Exclude the pictures and reproduce the remaining data exactly as written.

**Information shown**
========================================================================
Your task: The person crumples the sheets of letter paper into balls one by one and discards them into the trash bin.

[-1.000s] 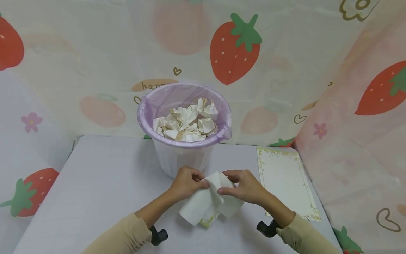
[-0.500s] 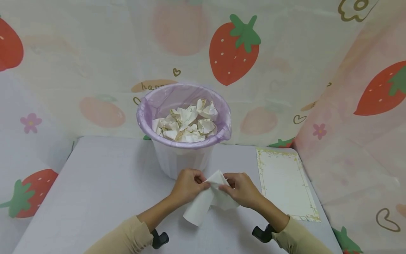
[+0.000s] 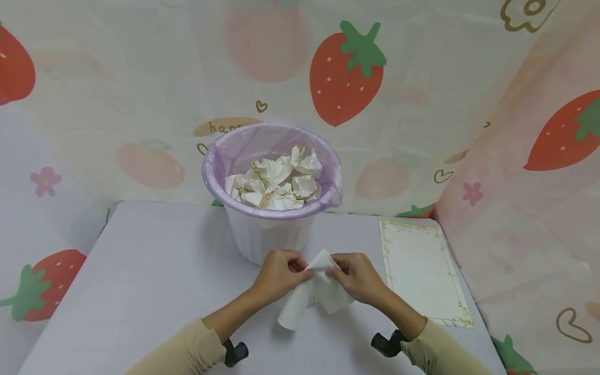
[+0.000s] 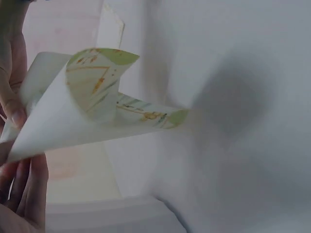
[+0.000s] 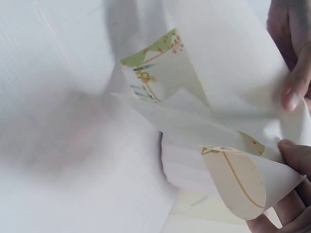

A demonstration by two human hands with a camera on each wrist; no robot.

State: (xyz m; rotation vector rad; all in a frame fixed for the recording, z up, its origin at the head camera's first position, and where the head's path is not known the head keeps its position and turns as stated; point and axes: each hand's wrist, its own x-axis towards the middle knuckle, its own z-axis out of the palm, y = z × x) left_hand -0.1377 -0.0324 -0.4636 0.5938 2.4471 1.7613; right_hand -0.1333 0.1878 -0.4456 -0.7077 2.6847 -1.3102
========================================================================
**The completed task**
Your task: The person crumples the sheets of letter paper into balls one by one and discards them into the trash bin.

[-1.000s] 
[-0.500s] 
[+0.000s] 
[+0.000s] 
[+0.000s] 

A demonstration by two human hands with a camera on each wrist; no robot.

State: (xyz m; rotation vector rad; all in a frame fixed for the recording, z up, its origin at the head camera's first position, and where the head's path is not known the head keeps its position and turns as stated; point and axes: each hand's wrist, its own x-axis towards the middle knuckle, its own z-axis out of the palm, y = z × x) left_hand -0.1377 -0.0324 -0.4636 0.5938 2.4471 1.7613; right_hand -0.1333 0.1878 -0.4456 -0.7077 2.6847 -1.3102

The exercise asks for nothing further.